Last week the NEU annual conference heard how 147 independent schools across the country had left the TPS since 1 September last year, but that 968 still remained in the scheme and had “seen the benefits”, including in retaining the ability to attract quality staff.
The conference also heard how teachers had been balloted for industrial action in 40 independent schools and that more than 50 schools had “successfully seen off attempts to strip away their pensions”.
NEU regional secretary Peter Middleman, representing staff at Stonyhurst College, said it was “with great reluctance” that teachers were striking.
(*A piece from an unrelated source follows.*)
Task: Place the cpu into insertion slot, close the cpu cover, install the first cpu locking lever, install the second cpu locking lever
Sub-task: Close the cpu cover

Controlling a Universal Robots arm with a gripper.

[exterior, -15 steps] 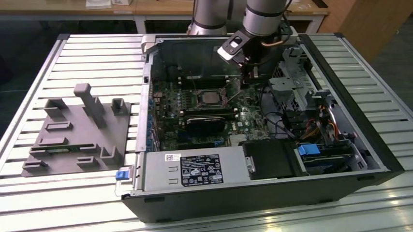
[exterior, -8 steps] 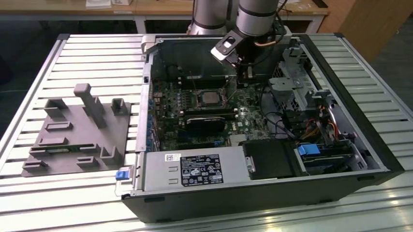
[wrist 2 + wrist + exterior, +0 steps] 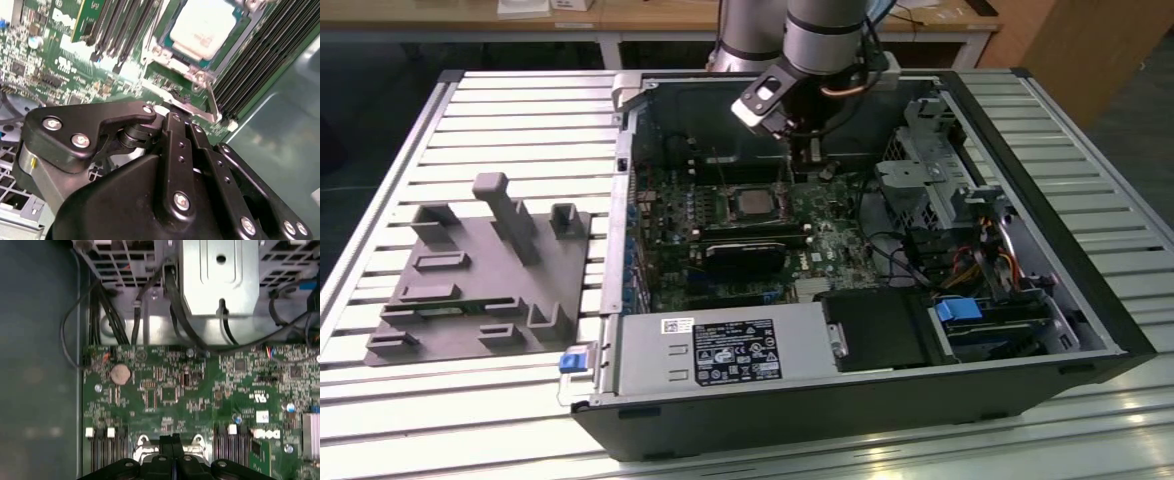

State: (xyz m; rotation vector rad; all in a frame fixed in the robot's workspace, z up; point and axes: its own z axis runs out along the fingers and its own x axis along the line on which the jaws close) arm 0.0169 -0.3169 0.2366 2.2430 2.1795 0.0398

“The issue is of such magnitude for teachers’ remuneration and pension in retirement and is likely to have such a damaging effect on the continuing academic excellence to which Stonyhurst aspires that teachers feel they have no option other than to carry out such industrial action.”
John Browne, headmaster of Stonyhurst, and Ian Murphy, headmaster of Stonyhurst Saint Mary’s Hall (the college’s prep school), said the rise in employer contributions was costing an extra £320,000 per year and that this was “unsustainable” and that a “hybrid” scheme had been offered in which teachers could remain in the TPS but must make up the rise in contributions themselves, which would be covered by a pay rise.
In a statement, they said: “We are grateful to our staff who have done so much to support our pupils throughout the past challenging year and we are saddened to be in this position, despite extensive consultation efforts.”